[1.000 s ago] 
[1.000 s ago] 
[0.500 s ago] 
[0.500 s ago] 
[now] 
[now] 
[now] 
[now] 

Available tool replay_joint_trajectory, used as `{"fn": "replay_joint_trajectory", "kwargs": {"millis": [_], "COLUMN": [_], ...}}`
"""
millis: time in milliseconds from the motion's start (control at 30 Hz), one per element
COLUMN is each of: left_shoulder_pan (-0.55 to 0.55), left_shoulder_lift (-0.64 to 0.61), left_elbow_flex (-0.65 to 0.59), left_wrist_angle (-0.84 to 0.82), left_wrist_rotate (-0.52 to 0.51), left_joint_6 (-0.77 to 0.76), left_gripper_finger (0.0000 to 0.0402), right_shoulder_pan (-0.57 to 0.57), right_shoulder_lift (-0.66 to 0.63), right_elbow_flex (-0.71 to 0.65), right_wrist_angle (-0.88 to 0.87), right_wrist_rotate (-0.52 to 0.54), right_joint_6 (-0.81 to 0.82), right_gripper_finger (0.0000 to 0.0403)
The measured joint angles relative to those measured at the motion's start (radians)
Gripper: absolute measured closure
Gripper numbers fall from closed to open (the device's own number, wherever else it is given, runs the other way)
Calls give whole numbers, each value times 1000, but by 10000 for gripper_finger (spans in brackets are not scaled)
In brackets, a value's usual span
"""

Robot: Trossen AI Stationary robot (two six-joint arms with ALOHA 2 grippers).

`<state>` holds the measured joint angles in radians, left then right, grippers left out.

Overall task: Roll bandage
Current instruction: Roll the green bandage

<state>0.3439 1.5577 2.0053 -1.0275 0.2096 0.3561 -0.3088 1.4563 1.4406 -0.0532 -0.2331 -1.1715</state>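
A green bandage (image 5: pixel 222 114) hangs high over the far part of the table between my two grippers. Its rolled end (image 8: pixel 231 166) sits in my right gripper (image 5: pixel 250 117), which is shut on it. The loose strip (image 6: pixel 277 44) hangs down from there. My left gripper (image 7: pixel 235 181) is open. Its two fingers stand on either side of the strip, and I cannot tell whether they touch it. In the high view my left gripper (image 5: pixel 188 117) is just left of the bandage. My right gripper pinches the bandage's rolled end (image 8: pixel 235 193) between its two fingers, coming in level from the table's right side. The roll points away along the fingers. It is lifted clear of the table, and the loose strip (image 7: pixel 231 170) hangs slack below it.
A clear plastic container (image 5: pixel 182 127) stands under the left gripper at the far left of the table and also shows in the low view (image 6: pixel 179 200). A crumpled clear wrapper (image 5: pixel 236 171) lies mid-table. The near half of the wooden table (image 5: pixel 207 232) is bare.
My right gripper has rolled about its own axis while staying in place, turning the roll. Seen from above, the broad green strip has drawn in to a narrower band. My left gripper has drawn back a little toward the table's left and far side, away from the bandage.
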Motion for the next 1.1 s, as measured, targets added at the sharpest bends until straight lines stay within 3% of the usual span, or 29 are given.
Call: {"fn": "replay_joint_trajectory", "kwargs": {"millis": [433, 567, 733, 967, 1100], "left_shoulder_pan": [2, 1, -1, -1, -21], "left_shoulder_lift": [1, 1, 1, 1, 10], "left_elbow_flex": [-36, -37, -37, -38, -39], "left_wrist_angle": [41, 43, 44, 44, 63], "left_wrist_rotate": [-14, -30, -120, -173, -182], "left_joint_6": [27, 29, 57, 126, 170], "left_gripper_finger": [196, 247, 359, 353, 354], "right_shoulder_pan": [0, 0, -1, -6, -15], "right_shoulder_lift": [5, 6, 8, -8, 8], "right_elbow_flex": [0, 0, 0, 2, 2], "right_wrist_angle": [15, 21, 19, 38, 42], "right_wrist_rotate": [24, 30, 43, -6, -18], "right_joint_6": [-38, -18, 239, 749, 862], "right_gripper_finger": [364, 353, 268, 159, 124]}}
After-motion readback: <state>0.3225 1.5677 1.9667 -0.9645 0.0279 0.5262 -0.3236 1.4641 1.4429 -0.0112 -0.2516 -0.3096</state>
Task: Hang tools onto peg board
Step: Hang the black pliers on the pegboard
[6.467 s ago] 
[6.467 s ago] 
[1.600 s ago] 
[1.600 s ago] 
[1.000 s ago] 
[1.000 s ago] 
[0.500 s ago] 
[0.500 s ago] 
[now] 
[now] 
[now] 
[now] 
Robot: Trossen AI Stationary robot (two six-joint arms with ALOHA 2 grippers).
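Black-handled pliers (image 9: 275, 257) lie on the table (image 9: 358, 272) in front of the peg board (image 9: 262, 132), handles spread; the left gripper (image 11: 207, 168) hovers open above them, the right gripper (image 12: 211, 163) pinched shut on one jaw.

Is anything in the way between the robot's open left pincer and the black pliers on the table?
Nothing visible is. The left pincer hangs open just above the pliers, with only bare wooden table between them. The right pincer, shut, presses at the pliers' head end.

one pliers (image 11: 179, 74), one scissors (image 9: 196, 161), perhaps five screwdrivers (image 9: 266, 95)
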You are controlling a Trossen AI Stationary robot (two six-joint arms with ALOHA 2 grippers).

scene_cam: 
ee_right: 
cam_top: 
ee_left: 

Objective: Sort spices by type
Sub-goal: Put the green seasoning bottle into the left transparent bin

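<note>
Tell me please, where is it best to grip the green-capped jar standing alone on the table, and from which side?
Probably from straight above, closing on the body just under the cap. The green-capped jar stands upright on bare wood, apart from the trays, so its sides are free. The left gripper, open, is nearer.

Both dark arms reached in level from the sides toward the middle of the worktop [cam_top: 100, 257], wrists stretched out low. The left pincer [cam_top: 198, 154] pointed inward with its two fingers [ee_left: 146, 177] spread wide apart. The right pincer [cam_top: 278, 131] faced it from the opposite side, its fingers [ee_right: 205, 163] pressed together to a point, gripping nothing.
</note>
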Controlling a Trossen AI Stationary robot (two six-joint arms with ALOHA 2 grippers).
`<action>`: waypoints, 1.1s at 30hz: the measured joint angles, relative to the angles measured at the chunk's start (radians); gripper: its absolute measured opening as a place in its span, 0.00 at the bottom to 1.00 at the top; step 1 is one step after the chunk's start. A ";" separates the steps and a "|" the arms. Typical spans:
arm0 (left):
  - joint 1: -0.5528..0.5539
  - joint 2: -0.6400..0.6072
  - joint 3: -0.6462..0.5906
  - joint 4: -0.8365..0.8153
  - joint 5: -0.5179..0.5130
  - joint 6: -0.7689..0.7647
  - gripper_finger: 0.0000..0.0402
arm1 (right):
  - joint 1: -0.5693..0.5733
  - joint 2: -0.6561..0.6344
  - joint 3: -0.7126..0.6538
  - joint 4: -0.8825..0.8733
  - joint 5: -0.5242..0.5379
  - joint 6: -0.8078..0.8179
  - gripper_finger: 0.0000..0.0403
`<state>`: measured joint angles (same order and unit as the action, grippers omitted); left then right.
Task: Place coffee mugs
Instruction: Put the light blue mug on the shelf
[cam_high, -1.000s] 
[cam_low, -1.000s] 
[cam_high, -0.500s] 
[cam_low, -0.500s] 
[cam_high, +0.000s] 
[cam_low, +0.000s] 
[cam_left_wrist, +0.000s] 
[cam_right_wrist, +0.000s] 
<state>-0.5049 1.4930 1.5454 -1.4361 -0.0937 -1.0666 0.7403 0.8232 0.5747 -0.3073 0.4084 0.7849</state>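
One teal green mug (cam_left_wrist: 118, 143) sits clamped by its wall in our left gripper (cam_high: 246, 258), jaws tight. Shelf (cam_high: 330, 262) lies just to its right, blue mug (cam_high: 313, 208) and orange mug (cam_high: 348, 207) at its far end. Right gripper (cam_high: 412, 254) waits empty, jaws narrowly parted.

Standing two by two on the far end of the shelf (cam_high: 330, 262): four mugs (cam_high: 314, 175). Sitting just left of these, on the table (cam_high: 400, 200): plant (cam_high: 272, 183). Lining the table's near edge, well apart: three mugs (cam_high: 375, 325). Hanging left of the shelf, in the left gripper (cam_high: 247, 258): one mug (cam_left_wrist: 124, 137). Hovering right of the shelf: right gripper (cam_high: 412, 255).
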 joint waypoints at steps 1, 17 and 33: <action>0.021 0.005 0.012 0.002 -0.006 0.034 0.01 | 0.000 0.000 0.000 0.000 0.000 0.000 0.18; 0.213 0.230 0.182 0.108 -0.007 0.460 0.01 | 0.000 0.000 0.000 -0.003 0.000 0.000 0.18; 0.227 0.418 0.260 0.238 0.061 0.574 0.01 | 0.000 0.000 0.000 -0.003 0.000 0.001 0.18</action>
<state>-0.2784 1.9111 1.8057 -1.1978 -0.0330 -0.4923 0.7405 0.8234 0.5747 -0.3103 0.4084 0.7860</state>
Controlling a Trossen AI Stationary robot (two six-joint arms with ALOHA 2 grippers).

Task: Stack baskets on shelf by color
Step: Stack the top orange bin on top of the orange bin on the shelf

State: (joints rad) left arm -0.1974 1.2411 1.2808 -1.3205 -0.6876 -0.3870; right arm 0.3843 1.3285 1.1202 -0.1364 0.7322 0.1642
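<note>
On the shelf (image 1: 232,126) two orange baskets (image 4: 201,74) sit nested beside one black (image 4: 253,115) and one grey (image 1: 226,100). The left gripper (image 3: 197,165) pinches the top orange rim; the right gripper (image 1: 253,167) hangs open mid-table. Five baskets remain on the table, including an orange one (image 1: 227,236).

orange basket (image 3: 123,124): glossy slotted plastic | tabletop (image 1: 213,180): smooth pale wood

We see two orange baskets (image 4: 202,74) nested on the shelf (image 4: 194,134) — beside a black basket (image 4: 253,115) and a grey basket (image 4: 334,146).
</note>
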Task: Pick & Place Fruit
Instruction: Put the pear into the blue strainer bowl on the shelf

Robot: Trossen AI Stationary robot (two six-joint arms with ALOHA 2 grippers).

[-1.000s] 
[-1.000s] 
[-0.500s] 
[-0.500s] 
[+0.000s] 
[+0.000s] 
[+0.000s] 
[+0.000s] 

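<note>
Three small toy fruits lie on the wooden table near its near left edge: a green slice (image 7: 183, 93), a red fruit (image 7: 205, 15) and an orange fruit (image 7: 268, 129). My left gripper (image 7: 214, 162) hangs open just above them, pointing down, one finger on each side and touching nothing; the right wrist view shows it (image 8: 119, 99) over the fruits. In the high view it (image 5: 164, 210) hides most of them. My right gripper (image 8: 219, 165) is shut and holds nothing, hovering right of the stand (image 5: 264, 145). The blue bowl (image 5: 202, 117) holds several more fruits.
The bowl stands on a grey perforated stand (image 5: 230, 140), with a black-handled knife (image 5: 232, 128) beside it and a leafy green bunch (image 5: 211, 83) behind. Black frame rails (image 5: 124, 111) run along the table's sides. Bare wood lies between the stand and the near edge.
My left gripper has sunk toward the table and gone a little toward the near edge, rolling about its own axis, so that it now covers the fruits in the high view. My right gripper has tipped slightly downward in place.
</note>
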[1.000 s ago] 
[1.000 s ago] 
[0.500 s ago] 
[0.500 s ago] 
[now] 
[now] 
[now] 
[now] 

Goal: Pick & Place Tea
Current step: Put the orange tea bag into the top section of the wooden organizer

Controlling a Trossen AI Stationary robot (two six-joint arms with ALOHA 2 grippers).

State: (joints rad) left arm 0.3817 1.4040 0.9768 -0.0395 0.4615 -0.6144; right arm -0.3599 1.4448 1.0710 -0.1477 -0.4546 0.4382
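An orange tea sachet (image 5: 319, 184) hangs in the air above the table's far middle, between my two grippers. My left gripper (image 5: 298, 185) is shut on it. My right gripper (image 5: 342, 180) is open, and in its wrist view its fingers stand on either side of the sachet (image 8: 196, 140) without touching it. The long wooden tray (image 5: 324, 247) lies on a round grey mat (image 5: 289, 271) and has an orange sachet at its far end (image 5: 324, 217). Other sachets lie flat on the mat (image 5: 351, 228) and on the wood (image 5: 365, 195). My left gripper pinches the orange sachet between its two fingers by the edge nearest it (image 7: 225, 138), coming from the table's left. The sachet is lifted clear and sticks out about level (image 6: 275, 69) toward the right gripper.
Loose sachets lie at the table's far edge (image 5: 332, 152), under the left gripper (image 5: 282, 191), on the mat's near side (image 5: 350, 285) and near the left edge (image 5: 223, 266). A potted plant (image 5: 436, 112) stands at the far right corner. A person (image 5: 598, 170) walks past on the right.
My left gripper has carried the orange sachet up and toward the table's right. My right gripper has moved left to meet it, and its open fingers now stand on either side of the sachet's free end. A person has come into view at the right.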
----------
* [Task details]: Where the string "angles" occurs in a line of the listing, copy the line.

* [Response below]:
The measured joint angles relative to those measured at the motion's start (radians)
`<state>` holds the measured joint angles in radians, left then right, grippers left out.
`<action>`: waypoints, 1.1s at 30hz: the measured joint angles, relative to the angles measured at the chunk's start (radians); gripper: its absolute measured opening as a place in its span, 0.00 at the bottom to 1.00 at the top; step 1 is one step after the chunk's start. A ";" separates the steps and a "|" the arms. Typical spans:
`<state>`: measured joint angles (same order and unit as the action, grippers omitted); left then right.

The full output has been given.